Instructions for the task
Start at the line below containing "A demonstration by" and stop at the line containing "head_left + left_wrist". Repeat every line of that stretch exactly, and nothing outside it.

Stored entries:
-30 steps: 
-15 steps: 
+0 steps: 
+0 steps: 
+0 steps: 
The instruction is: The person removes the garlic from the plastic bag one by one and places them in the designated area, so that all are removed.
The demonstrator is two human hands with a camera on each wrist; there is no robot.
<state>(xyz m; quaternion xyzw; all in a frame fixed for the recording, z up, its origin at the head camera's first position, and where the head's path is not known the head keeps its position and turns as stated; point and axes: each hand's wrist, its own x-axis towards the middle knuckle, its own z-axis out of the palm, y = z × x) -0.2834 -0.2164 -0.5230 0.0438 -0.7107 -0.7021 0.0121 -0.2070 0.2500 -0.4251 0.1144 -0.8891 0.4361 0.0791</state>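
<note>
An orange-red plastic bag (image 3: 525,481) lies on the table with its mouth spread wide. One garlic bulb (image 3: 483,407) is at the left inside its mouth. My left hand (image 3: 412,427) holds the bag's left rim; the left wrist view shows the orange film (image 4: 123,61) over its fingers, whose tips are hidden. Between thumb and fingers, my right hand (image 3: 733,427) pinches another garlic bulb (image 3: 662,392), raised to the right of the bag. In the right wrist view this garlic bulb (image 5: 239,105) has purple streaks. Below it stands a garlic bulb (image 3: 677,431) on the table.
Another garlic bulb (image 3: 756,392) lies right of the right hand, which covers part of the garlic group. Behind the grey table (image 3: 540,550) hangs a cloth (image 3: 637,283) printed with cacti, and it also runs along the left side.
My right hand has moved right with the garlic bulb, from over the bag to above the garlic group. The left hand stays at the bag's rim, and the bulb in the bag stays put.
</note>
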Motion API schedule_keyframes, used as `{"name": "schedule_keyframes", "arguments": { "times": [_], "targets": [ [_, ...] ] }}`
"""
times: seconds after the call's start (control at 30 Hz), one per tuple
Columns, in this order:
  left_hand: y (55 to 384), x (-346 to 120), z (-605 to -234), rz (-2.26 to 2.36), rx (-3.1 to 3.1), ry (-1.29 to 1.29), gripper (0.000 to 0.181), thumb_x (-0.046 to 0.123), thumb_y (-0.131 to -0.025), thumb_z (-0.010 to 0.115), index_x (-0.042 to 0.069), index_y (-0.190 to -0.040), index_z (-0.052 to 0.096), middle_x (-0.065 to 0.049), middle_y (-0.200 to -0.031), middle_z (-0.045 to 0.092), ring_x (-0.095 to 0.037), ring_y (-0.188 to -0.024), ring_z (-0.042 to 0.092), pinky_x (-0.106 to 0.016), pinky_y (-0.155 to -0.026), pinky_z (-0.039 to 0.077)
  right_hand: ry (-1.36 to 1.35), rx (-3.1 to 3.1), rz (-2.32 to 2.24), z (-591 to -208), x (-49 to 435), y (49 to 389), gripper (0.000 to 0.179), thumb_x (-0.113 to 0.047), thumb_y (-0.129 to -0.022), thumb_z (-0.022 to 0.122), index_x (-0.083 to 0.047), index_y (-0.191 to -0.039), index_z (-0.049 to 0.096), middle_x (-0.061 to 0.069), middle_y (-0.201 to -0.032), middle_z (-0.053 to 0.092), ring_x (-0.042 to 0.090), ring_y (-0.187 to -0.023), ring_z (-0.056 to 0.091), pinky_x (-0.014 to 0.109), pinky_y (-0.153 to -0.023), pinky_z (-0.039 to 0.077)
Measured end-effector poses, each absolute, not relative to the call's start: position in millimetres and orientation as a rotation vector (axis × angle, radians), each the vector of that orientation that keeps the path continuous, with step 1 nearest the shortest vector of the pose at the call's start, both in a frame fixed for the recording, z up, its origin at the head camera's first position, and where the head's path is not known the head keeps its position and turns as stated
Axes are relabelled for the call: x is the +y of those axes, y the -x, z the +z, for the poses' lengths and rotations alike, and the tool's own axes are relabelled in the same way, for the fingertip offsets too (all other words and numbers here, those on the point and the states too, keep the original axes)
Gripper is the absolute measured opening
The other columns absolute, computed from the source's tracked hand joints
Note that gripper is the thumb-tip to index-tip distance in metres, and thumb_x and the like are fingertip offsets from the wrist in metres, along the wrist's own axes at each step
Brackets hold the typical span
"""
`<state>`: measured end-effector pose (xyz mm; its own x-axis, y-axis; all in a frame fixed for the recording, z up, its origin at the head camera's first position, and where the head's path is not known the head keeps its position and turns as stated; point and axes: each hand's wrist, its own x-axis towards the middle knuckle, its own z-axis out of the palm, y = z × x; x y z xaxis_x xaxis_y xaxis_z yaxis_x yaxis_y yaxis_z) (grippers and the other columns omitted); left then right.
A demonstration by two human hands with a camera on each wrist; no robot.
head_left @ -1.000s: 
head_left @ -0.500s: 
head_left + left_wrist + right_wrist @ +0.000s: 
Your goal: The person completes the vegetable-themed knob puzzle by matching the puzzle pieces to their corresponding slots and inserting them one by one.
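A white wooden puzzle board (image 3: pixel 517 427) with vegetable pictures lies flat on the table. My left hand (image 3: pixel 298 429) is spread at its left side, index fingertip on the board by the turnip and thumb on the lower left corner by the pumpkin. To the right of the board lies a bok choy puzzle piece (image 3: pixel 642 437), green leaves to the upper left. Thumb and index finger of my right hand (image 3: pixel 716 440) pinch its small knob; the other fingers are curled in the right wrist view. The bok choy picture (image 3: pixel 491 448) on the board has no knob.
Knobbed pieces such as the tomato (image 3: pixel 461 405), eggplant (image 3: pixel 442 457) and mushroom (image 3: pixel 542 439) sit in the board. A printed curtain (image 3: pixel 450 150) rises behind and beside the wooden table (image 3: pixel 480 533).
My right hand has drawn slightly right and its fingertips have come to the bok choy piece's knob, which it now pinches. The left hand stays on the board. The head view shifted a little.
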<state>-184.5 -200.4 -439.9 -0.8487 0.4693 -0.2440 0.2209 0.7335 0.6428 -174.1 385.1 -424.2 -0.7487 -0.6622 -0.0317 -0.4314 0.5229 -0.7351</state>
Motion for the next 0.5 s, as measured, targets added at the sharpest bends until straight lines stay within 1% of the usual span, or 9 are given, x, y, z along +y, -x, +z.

Answer area
A demonstration by two human hands with a camera on each wrist; no robot.
head_left @ -1.000s: 
head_left @ -0.500s: 
head_left + left_wrist + right_wrist @ +0.000s: 

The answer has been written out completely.